Stupid things you thought as a kid - we were all dumbasses when we were kids

When learning about sex in school nobody ever mentioned thrusting so I was pretty sure all you had to do was stick your dick in and wait.

I was confused years later when I discovered porn: "LOL WHY IS HE MOVING IT BACK AND FORTH LIKE THAT!?"
 
When I was little, I thought that since there was only one side of any map that it meant we had only explored one side of the Earth. I imagined that the "dark side" of the Earth was populated by monsters and dinosaurs and shit, and I was going to be one of the awesome, Indiana Jones-type people to explore it when I grew up.

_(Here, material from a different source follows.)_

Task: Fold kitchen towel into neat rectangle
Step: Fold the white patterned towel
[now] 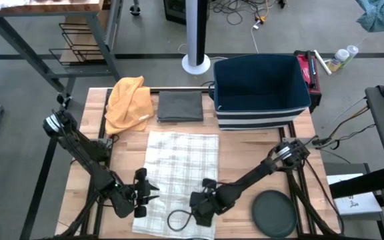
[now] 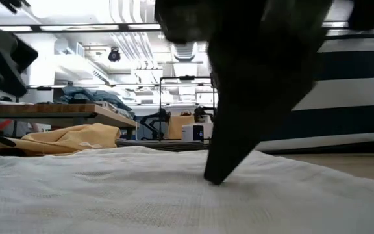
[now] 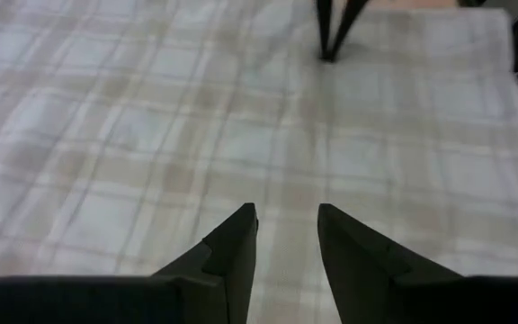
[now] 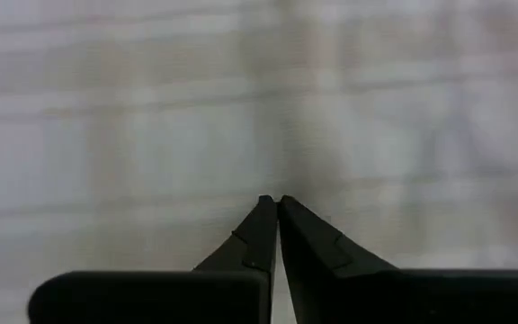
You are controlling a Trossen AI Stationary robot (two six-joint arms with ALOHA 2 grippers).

My geography marks pretty much tanked after I learned the stupid, boring truth.
 
While playing with my Troll doll's hair, I wondered if they had used dyed black girl hair for the dolls. My reasoning was I would see all these black girls at school with hair perfectly done up in twists, but if I tried to twist my hair, it would unravel, so Troll doll hair must be natural black girl hair since it stays put when you styled it. :story:
 
Let's see...I thought it was wrong to have sex outside of marriage, I thought women wore high heels because they were practical and supportive and good for your feet, and I thought our basement in the house I grew up in was haunted by ghosts because every time I went down there I heard the noise of footsteps coming from some unknown source.

That source being the people upstairs, sure enough.
 
1) excuse me while I kiss this guy. (I'm not alone in this)
2) one of my friends who is an extremly sharp CPA, thought dolphin was tuna....because of the commericals...I bring it up to her all the time, cause I'm a ass and I like tuna.
 
Babies formed from a man poking his wife in the belly button. The only worked if they were husband and wife. I told my parents this was how my mom got pregnant with my sister. My mom laughed, my dad looked embarrassed and said, close enough.

Men have tails in the front, and women do not. I was three.

If you got a full body x-ray your skin would melt off like ice and your skeleton would be free. I got this idea for seeing a Ray Bradbury show about his short story skeleton. I was afraid to get x-rays for years after this.
 
My grandparents live in the middle of bumfuck nowhere. One time my cousin convinced me that in the woods down the street there was a shack where a man named Jason lived and he murdered people.
I really believed that my grandparents lived down the street from Jason Voorhees.
 
I thought that once you got to middle school that teachers required you to do all your work in Spanish because middle school is hard and doing it in English would be too easy.

I thought Bill Cosby was the guy who sang White Christmas and "Bing Crosby" was just people poorly pronouncing his name.